Predictive accuracy of the three stocks

The accuracy is affected by the maturity of the market, and the stock is selected randomly in this paper. When the selected stocks are affected by some factors, the range of fluctuation may be large, which will have some influence on the result. On the basis of this, the average accuracy of the three stocks in the Shanghai stock market is 53.2%. In addition, the accuracy of the stocks in the US market in the literature [3] is 54%. By contrast, the effectiveness of the proposed method in the stock forecast can also be verified to some extent.

4.5 Stock analysis and research contributions for IMMT

IMMT requires methods, algorithms and steps to extract and process data, so that large-scale simulations can be performed [30, 31]. Outputs of analysis can be presented in visualization and analytics to allow anyone to understand the implications and meanings of research outputs.

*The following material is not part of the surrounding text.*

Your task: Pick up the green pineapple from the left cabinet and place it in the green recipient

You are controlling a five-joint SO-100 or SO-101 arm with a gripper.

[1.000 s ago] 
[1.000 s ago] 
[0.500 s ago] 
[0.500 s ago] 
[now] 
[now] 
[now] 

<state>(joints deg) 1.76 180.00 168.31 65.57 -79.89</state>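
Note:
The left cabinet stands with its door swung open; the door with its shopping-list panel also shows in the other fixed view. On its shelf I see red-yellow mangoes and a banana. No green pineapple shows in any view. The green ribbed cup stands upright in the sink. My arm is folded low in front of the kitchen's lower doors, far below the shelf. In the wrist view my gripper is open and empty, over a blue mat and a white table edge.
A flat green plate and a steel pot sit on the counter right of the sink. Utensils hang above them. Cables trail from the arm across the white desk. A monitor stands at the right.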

This is highly essential for stock analysis and forecasting, since results can be followed, understood and even adopted by investors, clients and users of financial services.

We fully demonstrate research contributions in IMMT as follows. First, the data can be extracted and processed. Second, our LSTM neural network can perform financial analysis and forecasts. Third, our work supports analytics and visualization, a core component in IMMT.

5 Conclusion and future work

In this paper, the LSTM neural network with embedded layer and the long short-term memory neural network with automatic encoder are proposed on the basis of LSTM neural network. Firstly, we verify the performance of the models in Shanghai A-share composite index and Sinopec. Then we use a better ELSTM model for other selected stocks. The average accuracy of the three stocks is 53.2%, and the A-share composite index is 57%, which are higher than the stochastic forecast. In summary, the methods mentioned in this paper have better predictive performance for the Shanghai A-share composite index. We also explain how our work is relevant and related to IMMT for financial analysis. This is a pioneering research since we have blended different techniques and algorithms together with the cross-disciplinary approach.

Although the models can improve the predicted effect of Shanghai A-share composite index to a certain extent, there are still some deficiencies in the input of historical data. The text information in the stock market such as news is not fully utilized. So in the next step, we will consider adding text information factor to the model to further improve the performance. In addition, our model is aimed at Chinese stock market forecasting without involving the European and American stock market. In practice, it is also our next research direction to expand our research datasets and predict whether our models are equally applicable in European and American stock market with a high accuracy.